Repeat, word for word, each of the records shown below, without their pictures.

Stored items from a collection:
****

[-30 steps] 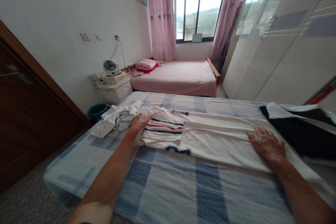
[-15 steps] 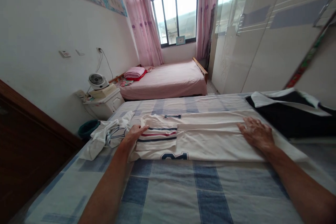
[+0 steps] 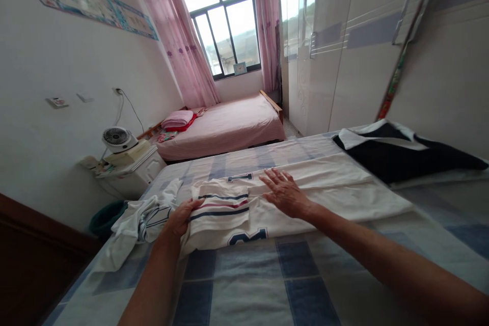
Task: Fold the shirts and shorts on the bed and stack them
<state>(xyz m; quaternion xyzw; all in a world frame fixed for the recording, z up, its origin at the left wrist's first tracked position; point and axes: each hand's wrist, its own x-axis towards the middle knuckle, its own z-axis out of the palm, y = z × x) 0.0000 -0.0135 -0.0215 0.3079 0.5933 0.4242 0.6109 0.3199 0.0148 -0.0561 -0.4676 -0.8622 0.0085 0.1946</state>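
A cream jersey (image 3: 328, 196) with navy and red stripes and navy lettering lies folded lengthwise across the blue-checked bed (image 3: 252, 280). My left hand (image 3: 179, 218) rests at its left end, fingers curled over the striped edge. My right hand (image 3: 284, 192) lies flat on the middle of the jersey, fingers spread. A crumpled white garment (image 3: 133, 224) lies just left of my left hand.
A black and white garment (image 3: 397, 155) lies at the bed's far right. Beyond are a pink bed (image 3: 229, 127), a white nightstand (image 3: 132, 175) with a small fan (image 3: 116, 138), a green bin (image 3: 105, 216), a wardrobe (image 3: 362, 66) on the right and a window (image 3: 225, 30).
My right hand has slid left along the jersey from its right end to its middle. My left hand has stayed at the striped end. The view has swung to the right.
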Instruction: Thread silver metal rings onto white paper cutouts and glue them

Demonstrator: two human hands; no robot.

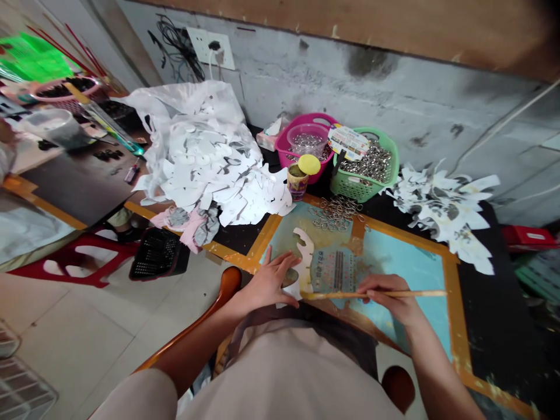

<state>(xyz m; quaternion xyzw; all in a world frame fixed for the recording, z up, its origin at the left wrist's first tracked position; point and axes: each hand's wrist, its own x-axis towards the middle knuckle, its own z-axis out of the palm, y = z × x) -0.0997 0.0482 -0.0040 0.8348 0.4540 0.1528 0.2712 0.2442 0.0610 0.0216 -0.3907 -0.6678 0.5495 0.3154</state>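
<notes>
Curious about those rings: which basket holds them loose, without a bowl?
The green plastic basket; the magenta basket beside it holds a clear bowl of rings.

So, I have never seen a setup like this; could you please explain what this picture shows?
There is no machine here: this is one picture from a camera worn on a person's head, looking forward and down, so the arms come in from the bottom edge. The left hand rests on a white cut-out shape lying on a blue-green board edged in orange tape. The right hand holds a thin wooden stick, its end reaching that shape. Beyond lie loose metal rings, a green basket of rings, a pink basket, and a heap of white paper cut-outs.
</notes>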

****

EXERCISE OUTPUT:
[-30 steps] 
[-15 steps] 
[+0 steps] 
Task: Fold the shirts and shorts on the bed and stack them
<state>(xyz m; quaternion xyzw; all in a world frame fixed for the recording, z up, its origin at the left wrist's first tracked position; point and axes: each hand's wrist, its own x-axis towards the middle knuckle, its own z-axis out of the palm, y = z × x) 0.0000 -0.0135 -0.0215 0.3079 0.5933 0.4242 0.6109 0.3199 0.0148 -0.0561 -0.4676 -0.8622 0.0085 0.1946</state>
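A cream jersey (image 3: 328, 196) with navy and red stripes and navy lettering lies folded lengthwise across the blue-checked bed (image 3: 252, 280). My left hand (image 3: 179, 218) rests at its left end, fingers curled over the striped edge. My right hand (image 3: 284, 192) lies flat on the middle of the jersey, fingers spread. A crumpled white garment (image 3: 133, 224) lies just left of my left hand.
A black and white garment (image 3: 397, 155) lies at the bed's far right. Beyond are a pink bed (image 3: 229, 127), a white nightstand (image 3: 132, 175) with a small fan (image 3: 116, 138), a green bin (image 3: 105, 216), a wardrobe (image 3: 362, 66) on the right and a window (image 3: 225, 30).
My right hand has slid left along the jersey from its right end to its middle. My left hand has stayed at the striped end. The view has swung to the right.
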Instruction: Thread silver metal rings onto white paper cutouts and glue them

Demonstrator: two human hands; no robot.


<state>(xyz m; quaternion xyzw; all in a world frame fixed for the recording, z up, its origin at the left wrist's first tracked position; point and axes: each hand's wrist, its own x-axis towards the middle knuckle, its own z-axis out of the palm, y = z × x) -0.0997 0.0482 -0.0040 0.8348 0.4540 0.1528 0.2712 0.2442 0.0610 0.0216 -0.3907 -0.6678 0.5495 0.3154</state>
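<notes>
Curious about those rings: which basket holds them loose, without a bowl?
The green plastic basket; the magenta basket beside it holds a clear bowl of rings.

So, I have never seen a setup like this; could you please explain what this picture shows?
There is no machine here: this is one picture from a camera worn on a person's head, looking forward and down, so the arms come in from the bottom edge. The left hand rests on a white cut-out shape lying on a blue-green board edged in orange tape. The right hand holds a thin wooden stick, its end reaching that shape. Beyond lie loose metal rings, a green basket of rings, a pink basket, and a heap of white paper cut-outs.
</notes>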

No more work remains for this exercise.